Plaintiffs filed their complaint in this matter on July 2, 1979, alleging defendants’ violations of § 10(b) of the Securities Exchange Act of 1934, 15 U.S.C. § 78j(b), and of Rule 10(b)(5) of the Rules of the United States Securities and Exchange Commission, 17 CFR ¶ 240.10b-5, in the execution and implementation of a Stock Purchase and Option Agreement and subsequent transactions. Plaintiffs also claim the “control person” liability to them of certain individual defendants under § 20(a) of the Securities Exchange Act of 1934, 15 USC § 78t(a), as a result of the aforementioned claimed § 10(b) and Rule 10(b)(5) violations; as well as breach of contract by defendant Whitehead and Kales (hereafter “W & K”); breach of W & K’s duty to notify plaintiffs of a transaction in W & K stock which occurred in the year following the execution of plaintiffs’ Purchase and Option Agreement; wrongful interference with plaintiffs’ contract rights by defendant Johnston Industries and certain individual defendants; the wrongful “structuring” of a subsequent transaction in W & K stock to deprive plaintiffs of the benefits of their Agreement; mutual mistake and/or commonlaw fraud by defendants in the execution of their Agreement; breach of the fiduciary duties owed to plaintiffs by defendants; and unjust enrichment. The jurisdiction of this court is proper, under 15 U.S.C. § 78aa.; and pendent jurisdiction exists over plaintiffs’ claims under the commonlaw of the State of Michigan.

*943 Bench trial of the matter was commenced on November 6, 1981, and after plaintiffs’ evidence had been presented for the following ten days, plaintiffs rested and defendants presented their motion, pursuant to Rule 41(b) of the Federal Rules of Civil Procedure, for an involuntary dismissal on the grounds that plaintiffs had shown no right to relief. That rule provides that, on such motion:

The court as trier of the facts may then determine them and render judgment against the plaintiff or may decline to render any judgment until the close of all evidence.

The court took the defense motion under advisement and requested briefs, which have been filed. Because plaintiffs’ case included several defense witnesses and individual defendants, and because cross-examination was extensive and the court is privileged to make its determinations of credibility as finder of fact on such motions, the court is now confident that the plaintiff, on the facts and law applicable, has no right to relief. Accordingly, the motion is granted and plaintiffs’ complaint shall be and hereby is, dismissed.

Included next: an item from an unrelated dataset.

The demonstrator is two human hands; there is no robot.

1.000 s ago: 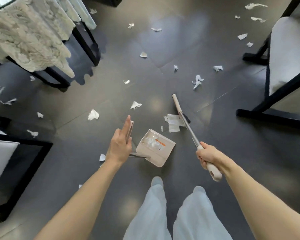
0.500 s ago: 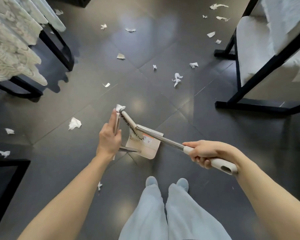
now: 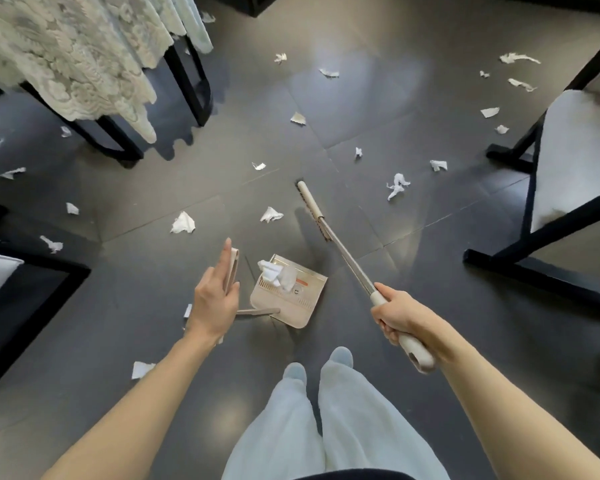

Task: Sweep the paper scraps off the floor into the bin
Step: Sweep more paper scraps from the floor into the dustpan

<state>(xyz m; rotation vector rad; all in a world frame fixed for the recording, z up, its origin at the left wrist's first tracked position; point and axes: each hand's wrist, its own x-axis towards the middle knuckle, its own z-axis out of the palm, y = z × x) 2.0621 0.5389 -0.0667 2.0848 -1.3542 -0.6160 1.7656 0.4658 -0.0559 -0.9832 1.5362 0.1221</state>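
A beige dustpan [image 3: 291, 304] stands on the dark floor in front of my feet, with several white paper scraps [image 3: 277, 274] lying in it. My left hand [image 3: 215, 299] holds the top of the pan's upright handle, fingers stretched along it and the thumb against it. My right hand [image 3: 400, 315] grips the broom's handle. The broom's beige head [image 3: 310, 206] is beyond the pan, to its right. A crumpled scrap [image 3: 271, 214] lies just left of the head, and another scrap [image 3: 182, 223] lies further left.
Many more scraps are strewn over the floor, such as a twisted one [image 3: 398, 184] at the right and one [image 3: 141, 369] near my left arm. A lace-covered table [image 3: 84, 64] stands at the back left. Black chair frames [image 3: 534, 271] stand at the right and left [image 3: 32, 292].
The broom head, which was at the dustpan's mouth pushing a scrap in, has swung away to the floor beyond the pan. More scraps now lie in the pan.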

Defendant W & K is a Michigan Corporation engaged in the business of fabricating structural steel and manufacturing railroad autoracks and special autohauling truck trailers. The stock of W & K, up to the time of the transactions discussed herein, was held principally by the members of the four branches of the Kales family; and plaintiff Francis C. McMath is the son of the late Margaret Kales McMath, the head of the McMath branch. For at least the twenty-year period prior to 1975, it appears that the McMath branch dominated management of W & K. Neil C. McMath (husband of Margaret Kales) was the corporation’s chief executive officer through the 1960’s and plaintiff Francis McMath, who began working for W & K in 1958, had risen to that rank by 1967 and served in that capacity for the next eight years, regularly re-elected by the Board of Directors.

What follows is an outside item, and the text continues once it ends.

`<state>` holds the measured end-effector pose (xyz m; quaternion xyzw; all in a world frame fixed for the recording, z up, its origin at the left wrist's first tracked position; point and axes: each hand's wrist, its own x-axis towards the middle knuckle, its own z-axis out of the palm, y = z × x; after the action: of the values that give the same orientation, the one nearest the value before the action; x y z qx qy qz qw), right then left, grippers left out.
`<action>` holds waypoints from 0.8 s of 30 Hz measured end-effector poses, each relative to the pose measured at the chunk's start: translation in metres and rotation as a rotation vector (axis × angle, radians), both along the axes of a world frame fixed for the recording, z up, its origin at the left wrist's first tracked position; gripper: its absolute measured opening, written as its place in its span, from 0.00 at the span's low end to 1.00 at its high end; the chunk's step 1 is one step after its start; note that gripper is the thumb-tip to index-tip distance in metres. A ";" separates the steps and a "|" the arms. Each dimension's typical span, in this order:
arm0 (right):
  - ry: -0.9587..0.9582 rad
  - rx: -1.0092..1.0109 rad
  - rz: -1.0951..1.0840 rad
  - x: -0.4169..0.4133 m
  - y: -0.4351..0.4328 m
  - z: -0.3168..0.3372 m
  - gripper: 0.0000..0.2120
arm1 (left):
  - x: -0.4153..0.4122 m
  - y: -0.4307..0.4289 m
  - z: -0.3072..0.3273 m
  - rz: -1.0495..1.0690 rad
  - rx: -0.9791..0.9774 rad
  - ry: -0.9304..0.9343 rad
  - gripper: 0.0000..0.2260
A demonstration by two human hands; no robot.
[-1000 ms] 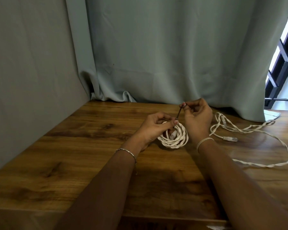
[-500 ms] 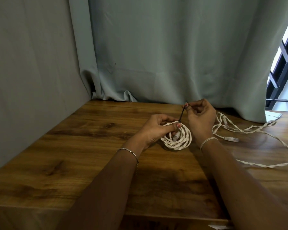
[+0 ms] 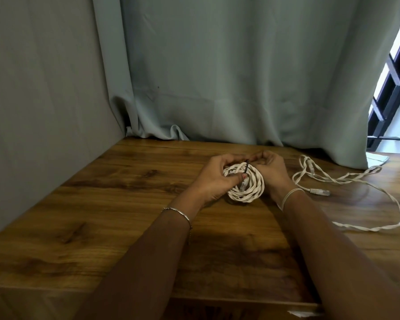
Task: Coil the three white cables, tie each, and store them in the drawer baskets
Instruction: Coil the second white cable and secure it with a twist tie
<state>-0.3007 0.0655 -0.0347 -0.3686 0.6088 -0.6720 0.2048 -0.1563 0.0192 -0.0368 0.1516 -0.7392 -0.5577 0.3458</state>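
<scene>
Left hand (image 3: pixel 214 179) grips the coiled white cable (image 3: pixel 247 192) on the wooden table (image 3: pixel 102 227), right hand (image 3: pixel 273 172) pinches the dark tie (image 3: pixel 246 168) crossing the coil's far edge, and a loose white cable (image 3: pixel 346 181) sprawls to the right.

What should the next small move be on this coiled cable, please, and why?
Probably pull the black tie snug: it already crosses the top of the coiled white cable, the left hand grips the coil, and the right hand appears to pinch the tie's end.
</scene>
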 end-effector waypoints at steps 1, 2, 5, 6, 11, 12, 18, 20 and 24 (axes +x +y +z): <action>0.003 0.031 0.033 0.000 0.002 0.001 0.10 | 0.000 0.001 0.001 0.025 -0.038 -0.016 0.20; 0.007 0.070 0.073 0.000 0.004 0.001 0.09 | 0.000 0.001 0.001 0.048 -0.059 -0.032 0.19; -0.042 0.175 0.221 -0.003 0.010 -0.002 0.14 | 0.002 0.002 0.002 0.083 -0.072 -0.062 0.19; -0.059 0.185 0.252 -0.004 0.011 -0.003 0.20 | 0.002 0.002 0.002 0.085 -0.072 -0.065 0.19; -0.003 0.223 0.289 -0.005 0.010 -0.005 0.34 | 0.002 -0.001 0.001 0.116 -0.094 -0.080 0.13; 0.010 0.227 0.292 -0.005 0.009 -0.005 0.34 | 0.001 -0.003 0.000 0.118 -0.086 -0.081 0.13; 0.007 0.225 0.291 -0.002 0.010 -0.004 0.31 | 0.001 -0.006 0.000 0.167 -0.088 -0.063 0.17; -0.002 0.243 0.281 0.000 0.011 -0.003 0.27 | 0.002 -0.007 0.002 0.192 -0.081 -0.050 0.17; -0.053 0.213 0.184 0.003 0.009 0.002 0.07 | 0.004 -0.008 0.005 0.233 -0.014 -0.012 0.17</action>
<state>-0.2979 0.0741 -0.0327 -0.3811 0.6347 -0.5915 0.3196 -0.1524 0.0112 -0.0321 0.2374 -0.7225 -0.5077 0.4048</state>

In April, 1975, plaintiff Francis McMath was not re-elected to the corporate Presidency by the Board of Directors, because of differences over corporate management policies. He was replaced by defendant Walter Borland, former executive vice-president. Although he was re-elected as a Director at that same meeting, plaintiff McMath resigned from the Board within the next month because, according to his testimony, he could not emotionally tolerate sitting with the people who had not reelected him President. In his management positions at W & K, McMath had been either the regular recipient of or well aware of all significant financial and operational data generated by the corporation. As a Director he also, at all times relevant hereto, had the benefit of all quarterly financial reports which were prepared for Directors. He testified to his intimate familiarity with the identity, scope, and content of all of W & K’s financial and operational compilations.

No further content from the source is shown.